- Nikmaraš Никмараш Location within Montenegro
- Coordinates: 42°26′19″N 19°26′06″E﻿ / ﻿42.43861°N 19.43500°E
- Country: Montenegro
- Municipality: Tuzi

Population (2011)
- • Total: 10
- Time zone: UTC+1 (CET)
- • Summer (DST): UTC+2 (CEST)
- Postal code: 81304
- Area code: 081
- Vehicle registration: PG

= Nikmaraš =

Nikmaraš (Никмараш; Nikmarashi) is a settlement in the rural community of Zatrijebač, in the municipality of Tuzi, Montenegro, near the border with Albania. It is part of the wider Kuči clan region, specifically in the Zatrijebač region (alb. Triesh, part of wider Malësia from Albanian point of view). The village owes its name to the Zatrijebač chieftain Nik Maraš (Nik Marashi).

==Geography==
Nikmaraš is located east of the capital. The Sjevik hill lies within the settlement. The settlement is one of 6 villages of the Albanian-inhabited Zatrijebač region (Trieshi), along with Mužečka, Šćepova (alb. Stjepohi), Banjkani (alb. Benkaj), Deljani (alb. Delaj) and Budza.

==History==
In the past, Nikmaraš was the largest of all ten Zatrijebač villages, but today the largest is said to be the village of Šćepova (also known to be the tribal center). According to Montenegrin census records, Nikmaraš, around the mid-19th century was said to have around 70 households. At this time, locals called Nikmaraš by the name of "Shkodra e Vogel" to relate to its size compared to the city of Shkoder in North Albania. Lul Nika, Cac Nika and Mark Nika were the sons of Nik Marashi. The villages consists six of the following surnames; Arapaj, Cacaj, Gjeloshaj, Gjonaj, Gjurashaj & Margilaj.

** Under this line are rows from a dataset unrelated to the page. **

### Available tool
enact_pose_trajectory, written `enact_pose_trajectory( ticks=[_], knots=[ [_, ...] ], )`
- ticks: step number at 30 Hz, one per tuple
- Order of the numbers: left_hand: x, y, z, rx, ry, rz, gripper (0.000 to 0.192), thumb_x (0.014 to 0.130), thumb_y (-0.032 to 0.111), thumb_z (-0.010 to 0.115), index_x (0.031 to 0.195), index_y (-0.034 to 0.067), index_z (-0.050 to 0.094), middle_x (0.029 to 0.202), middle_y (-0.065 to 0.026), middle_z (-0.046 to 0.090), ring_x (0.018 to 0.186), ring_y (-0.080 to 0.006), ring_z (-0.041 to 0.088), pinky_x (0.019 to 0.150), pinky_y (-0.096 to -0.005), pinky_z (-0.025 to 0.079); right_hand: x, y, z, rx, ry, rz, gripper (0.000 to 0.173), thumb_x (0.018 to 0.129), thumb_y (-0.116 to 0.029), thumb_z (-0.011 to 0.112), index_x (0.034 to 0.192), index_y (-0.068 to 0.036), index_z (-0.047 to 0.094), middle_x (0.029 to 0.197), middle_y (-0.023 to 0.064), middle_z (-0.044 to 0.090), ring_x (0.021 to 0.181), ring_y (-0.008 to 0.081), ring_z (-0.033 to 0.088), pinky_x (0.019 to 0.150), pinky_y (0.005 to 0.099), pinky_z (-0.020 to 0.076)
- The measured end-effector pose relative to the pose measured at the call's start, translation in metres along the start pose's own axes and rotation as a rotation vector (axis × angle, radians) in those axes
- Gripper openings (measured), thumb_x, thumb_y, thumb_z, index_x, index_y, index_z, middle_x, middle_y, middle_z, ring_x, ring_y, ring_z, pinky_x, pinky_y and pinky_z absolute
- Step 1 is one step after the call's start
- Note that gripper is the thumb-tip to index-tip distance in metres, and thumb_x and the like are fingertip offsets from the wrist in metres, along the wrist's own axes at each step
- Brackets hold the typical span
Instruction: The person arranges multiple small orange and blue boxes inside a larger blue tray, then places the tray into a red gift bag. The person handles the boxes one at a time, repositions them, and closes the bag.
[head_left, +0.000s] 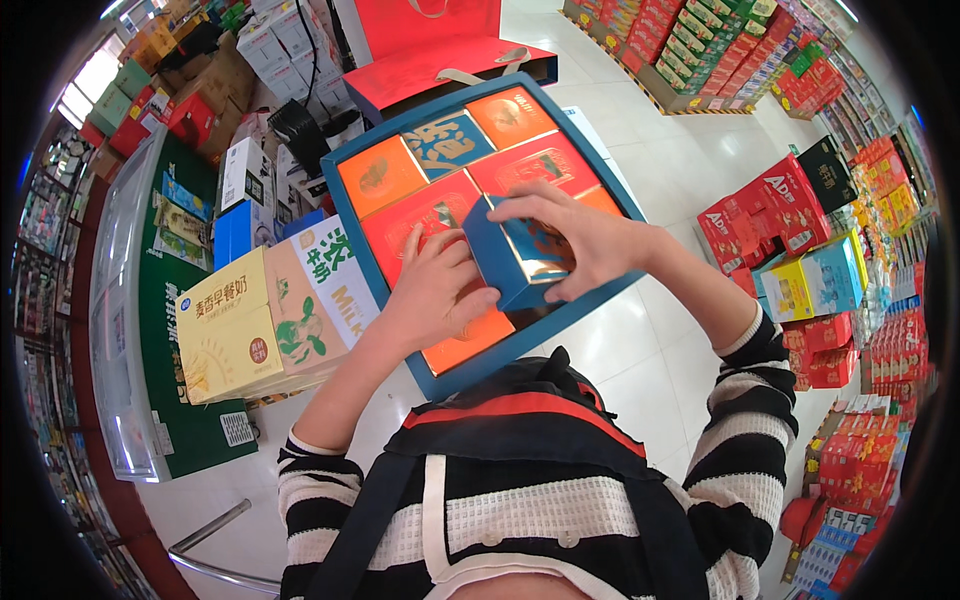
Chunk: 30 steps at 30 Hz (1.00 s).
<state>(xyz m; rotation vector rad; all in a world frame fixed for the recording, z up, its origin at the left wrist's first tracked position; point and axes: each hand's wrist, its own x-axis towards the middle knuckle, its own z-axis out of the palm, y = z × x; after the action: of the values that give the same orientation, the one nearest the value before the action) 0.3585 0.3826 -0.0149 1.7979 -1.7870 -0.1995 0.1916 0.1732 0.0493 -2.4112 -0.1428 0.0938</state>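
Observation:
A large blue gift box (589, 154) lies open and tilted in front of my torso, filled with red, orange and blue cartons. My right hand (581, 236) grips a small blue carton (495, 255) with gold edging, fingers over its far edge and thumb at its near corner. This carton sits tilted and raised above its neighbours, over the near right part of the box. My left hand (442, 292) lies with fingers spread on a red carton (439, 206), its thumb by the blue carton's lower corner. An orange carton (469, 345) is partly covered by the left hand.
Red paper bags (420, 75) with ribbon handles stand beyond the box. Milk cartons (232, 330) are stacked to the left, beside a green chest freezer (195, 420). Red drink cases (765, 214) stand at right. A metal rail (217, 574) is at lower left.

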Motion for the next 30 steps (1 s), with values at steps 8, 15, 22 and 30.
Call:
enact_pose_trajectory(
  ticks=[8,15,22,30],
  knots=[
    [0.002,-0.008,-0.012,0.055,-0.143,-0.080,0.036,0.093,0.041,0.065,0.102,0.008,0.075,0.118,-0.0090,0.066,0.135,-0.0313,0.047,0.122,-0.0596,0.013,0.011,-0.002,-0.005,-0.180,-0.123,0.003,0.099,0.057,-0.012,0.089,0.143,-0.030,0.042,0.142,0.0160,0.037,0.130,0.0370,0.047,0.107,0.0433,0.0493],
    [0.003,-0.016,-0.006,0.043,0.047,-0.047,0.026,0.090,0.033,0.071,0.090,0.008,0.077,0.097,-0.0068,0.075,0.123,-0.0305,0.059,0.120,-0.0574,0.026,0.023,-0.024,-0.021,-0.384,-0.290,0.096,0.090,0.059,-0.013,0.089,0.136,-0.031,0.046,0.137,0.0092,0.044,0.127,0.0329,0.051,0.107,0.0422,0.0488],
    [0.008,-0.014,-0.003,0.051,0.085,-0.106,0.021,0.081,0.028,0.078,0.084,0.008,0.078,0.093,-0.0106,0.075,0.112,-0.0315,0.066,0.114,-0.0524,0.041,0.025,-0.023,-0.014,-0.476,-0.297,-0.002,0.085,0.062,-0.025,0.090,0.135,-0.029,0.047,0.141,0.0118,0.042,0.132,0.0358,0.045,0.111,0.0471,0.0432],
    [0.020,-0.006,-0.017,-0.009,0.045,-0.236,0.028,0.074,0.026,0.085,0.091,0.008,0.073,0.096,-0.0126,0.072,0.110,-0.0302,0.064,0.111,-0.0480,0.043,0.028,-0.013,0.000,-0.349,-0.204,-0.056,0.098,0.060,-0.043,0.091,0.142,-0.018,0.044,0.144,0.0132,0.041,0.134,0.0367,0.042,0.114,0.0478,0.0361]
  ],
)
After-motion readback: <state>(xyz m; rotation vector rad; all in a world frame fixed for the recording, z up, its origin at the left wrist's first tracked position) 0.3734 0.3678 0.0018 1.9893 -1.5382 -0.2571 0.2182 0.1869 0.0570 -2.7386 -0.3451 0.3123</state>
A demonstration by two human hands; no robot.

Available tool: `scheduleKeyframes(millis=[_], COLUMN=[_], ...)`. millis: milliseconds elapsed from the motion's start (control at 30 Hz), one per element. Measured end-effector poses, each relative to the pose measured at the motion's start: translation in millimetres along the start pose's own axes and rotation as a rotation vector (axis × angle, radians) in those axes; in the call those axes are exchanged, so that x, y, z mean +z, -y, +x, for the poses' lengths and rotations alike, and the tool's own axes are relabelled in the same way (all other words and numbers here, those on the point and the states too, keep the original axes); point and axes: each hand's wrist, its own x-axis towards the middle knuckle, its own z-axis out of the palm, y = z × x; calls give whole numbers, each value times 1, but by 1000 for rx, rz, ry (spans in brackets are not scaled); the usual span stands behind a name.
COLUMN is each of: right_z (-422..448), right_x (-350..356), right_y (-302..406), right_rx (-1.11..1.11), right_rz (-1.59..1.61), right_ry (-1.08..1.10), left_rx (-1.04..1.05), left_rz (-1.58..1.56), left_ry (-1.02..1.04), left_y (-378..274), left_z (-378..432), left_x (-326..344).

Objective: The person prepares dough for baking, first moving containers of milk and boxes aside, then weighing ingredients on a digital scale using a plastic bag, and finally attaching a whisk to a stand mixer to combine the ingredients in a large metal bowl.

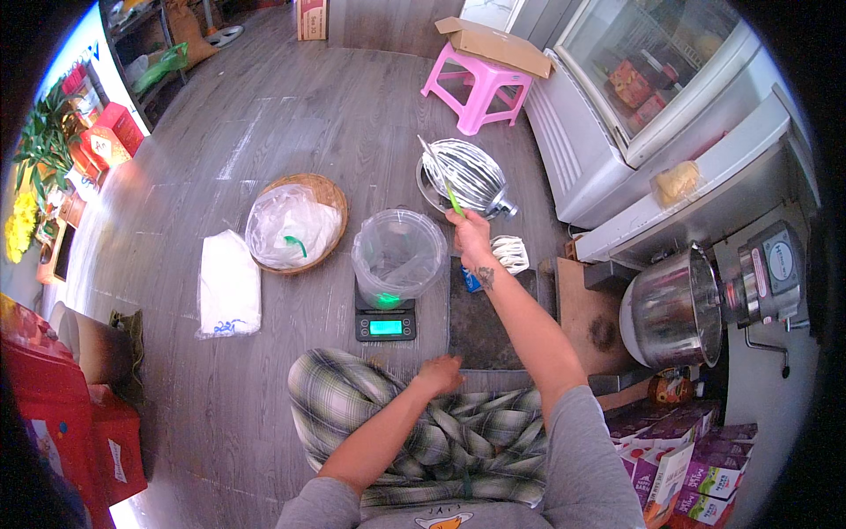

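My right hand (472, 237) grips the green handle of a thin-bladed tool, perhaps a knife or spatula (436, 162), whose blade lies over a large wire whisk attachment (466, 172) coated in white cream. The whisk rests in a metal bowl (431, 192). My left hand (441, 375) rests near my lap, seemingly with nothing in it; its fingers are partly hidden. Before me a clear plastic tub (399, 254) stands on a black digital scale (385, 328) with a lit display. Left of it, a round woven basket (338, 198) holds plastic bags (291, 225).
A white plastic packet (229, 284) lies at left. Right of the tub are a dark mat (489, 330) and an opened carton (512, 254). A stand mixer with a steel bowl (671, 311) stands far right; a pink stool (477, 86) is beyond the whisk.
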Motion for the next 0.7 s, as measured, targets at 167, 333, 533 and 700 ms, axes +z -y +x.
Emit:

Most of the village natives either moved to other towns or cities within Montenegro, but most natives found themselves a better lifestyle within the borders of the United States.

==Demographics==
According to the 2003 census, the village had 13 inhabitants, all ethnic Albanians.

According to the 2011 census, its population was 10.